The Los Angeles mayor's usurping of anticorruption rules could
spread to pols across California
San Francisco Mayor Gavin Newsom recently attended
Cirque du Soleil and other events, and he will write up those tickets on
his city's "Form 700." Doing so will ensure that Newsom doesn't run
afoul of ethics laws designed to reassure the public that politicians
are not bought by gift-bearing corporations and rich patrons. Tony
Winnicker, Newsom's communications director, explains, "There's almost
never a time when the mayor appears in public when he's not in some way
carrying out an official duty, so in many respects he's never really off
duty as mayor." But the rules are so strict, Winnicker says, "To be
candid, we probably overreport."
When several elected officials from San Diego City Hall attended that
city's two Super Bowls, despite the major civic aspects to these huge
events, each politician bought his own ticket. Stacey Fulhorst,
executive director of San Diego's Ethics Commission, says simply: "They
pay for their tickets." When Los Angeles Mayor James Hahn
attended the Oscars in 2003, he paid $400 of the $500 price, getting a
$100 discount he duly reported as a gift. When he was thinking of
attending the Grammy Awards in 2004, he asked the City Ethics Commission
if it was okay for him to buy the costly tickets, using his
"officeholder" account — money he raised from supporters. It wasn't, and
he didn't. In this context, Los Angeles Mayor Antonio
Villaraigosa's behavior occupies a unique, new spot in the annals of
political ethics and freebies in California. Villaraigosa has
very quietly accepted — and even angled for — free tickets to as many as
80 pricey events, then failed to report all but one of them, as well as
failed to keep records of his actions or the sources of this largesse.
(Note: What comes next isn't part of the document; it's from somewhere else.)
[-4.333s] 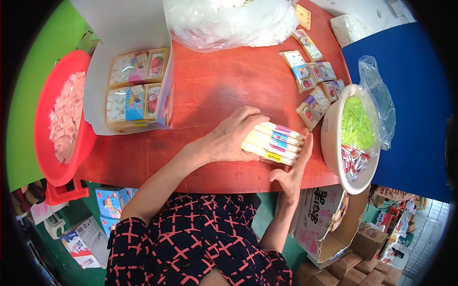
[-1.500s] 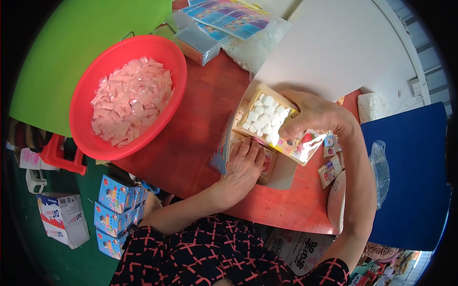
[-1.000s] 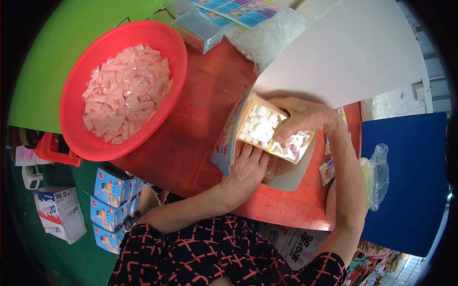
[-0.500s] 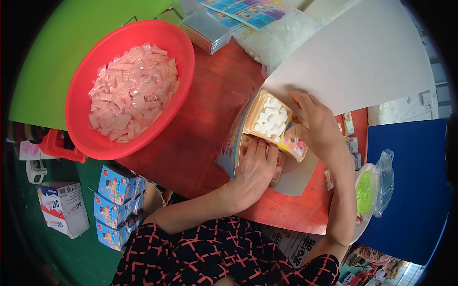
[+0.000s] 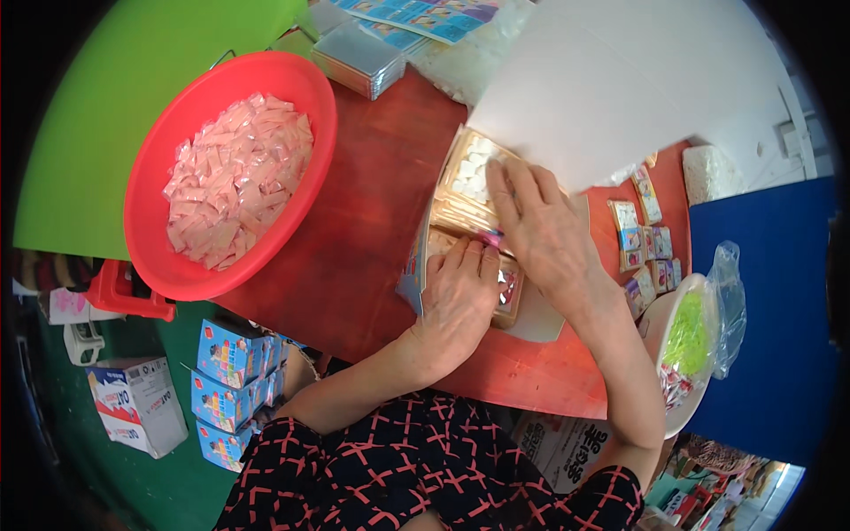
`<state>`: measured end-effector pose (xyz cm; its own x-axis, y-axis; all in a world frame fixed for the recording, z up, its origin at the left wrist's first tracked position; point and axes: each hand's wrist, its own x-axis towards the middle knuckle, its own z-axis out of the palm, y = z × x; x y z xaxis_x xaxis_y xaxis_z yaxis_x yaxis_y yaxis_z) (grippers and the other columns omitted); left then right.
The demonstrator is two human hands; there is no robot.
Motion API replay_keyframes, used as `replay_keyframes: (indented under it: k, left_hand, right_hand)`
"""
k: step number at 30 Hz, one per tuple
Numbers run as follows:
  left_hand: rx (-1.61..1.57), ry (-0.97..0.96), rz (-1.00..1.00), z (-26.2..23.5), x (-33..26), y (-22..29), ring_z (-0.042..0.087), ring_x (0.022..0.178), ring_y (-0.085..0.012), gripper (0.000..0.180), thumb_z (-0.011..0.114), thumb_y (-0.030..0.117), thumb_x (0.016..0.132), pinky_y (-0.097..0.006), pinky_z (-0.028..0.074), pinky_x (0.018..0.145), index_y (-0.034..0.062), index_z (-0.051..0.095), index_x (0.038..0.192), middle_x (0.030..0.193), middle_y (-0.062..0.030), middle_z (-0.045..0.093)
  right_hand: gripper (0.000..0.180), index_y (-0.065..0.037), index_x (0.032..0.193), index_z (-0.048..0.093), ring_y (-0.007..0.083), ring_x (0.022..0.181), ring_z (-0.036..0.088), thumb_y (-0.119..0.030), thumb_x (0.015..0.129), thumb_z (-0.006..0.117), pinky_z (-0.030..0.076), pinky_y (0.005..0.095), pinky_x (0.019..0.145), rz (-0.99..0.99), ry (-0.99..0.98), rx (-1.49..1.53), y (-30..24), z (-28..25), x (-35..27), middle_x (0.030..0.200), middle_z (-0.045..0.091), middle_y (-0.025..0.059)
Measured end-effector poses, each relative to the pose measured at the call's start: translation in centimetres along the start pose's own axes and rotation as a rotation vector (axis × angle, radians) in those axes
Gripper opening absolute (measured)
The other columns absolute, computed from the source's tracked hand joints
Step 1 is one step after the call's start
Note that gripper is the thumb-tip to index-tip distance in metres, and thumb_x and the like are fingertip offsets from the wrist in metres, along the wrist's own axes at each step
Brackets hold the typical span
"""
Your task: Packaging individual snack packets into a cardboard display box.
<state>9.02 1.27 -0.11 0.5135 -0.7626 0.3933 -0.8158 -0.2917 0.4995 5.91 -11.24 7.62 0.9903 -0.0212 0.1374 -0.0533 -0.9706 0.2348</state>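
Observation:
In front of me on the red table lies an open cardboard box, its blue printed side point(image 5: 413, 276) on the left. Inside sits a tan plastic tray point(image 5: 464, 211) with white chunky pieces point(image 5: 472, 168) in it. My right hand point(image 5: 544, 234) rests over this tray's right side, fingers stretched onto it. Nearer to me, my left hand point(image 5: 460, 296) lies with extended fingers on a second tan tray point(image 5: 508, 311), which the hand mostly covers. The box's bottom and the undersides of both hands are hidden.
A red basin point(image 5: 323, 133) of pink wrapped strips stands left on the red table point(image 5: 372, 177). Small printed packets point(image 5: 627, 226) and a white bowl point(image 5: 699, 380) with green wrapped pieces are at right. A large white board point(image 5: 620, 88) overhangs the far right. Blue boxes point(image 5: 221, 394) are stacked lower left.
The white-filled tray, tilted in my right hand before, now lies flatter in the box. My right hand has moved left over it. The whole view has shifted slightly.

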Motion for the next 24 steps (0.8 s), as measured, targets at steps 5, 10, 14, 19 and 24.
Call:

It is not known who gave him the tickets, or the precise number of
these events Villaraigosa actually attended, although it is known that
he frequently did show up. The 80 events, which appear on the mayor's
private official schedule, were recently sent by Villaraigosa to the
Ethics Commission amid an outcry from the public over his freebies. The Weekly
obtained a copy of the list. Click
here to see the Weekly's exclusive ticket-price values of
Mayor Villaraigosa's 80 freebies. According to L.A.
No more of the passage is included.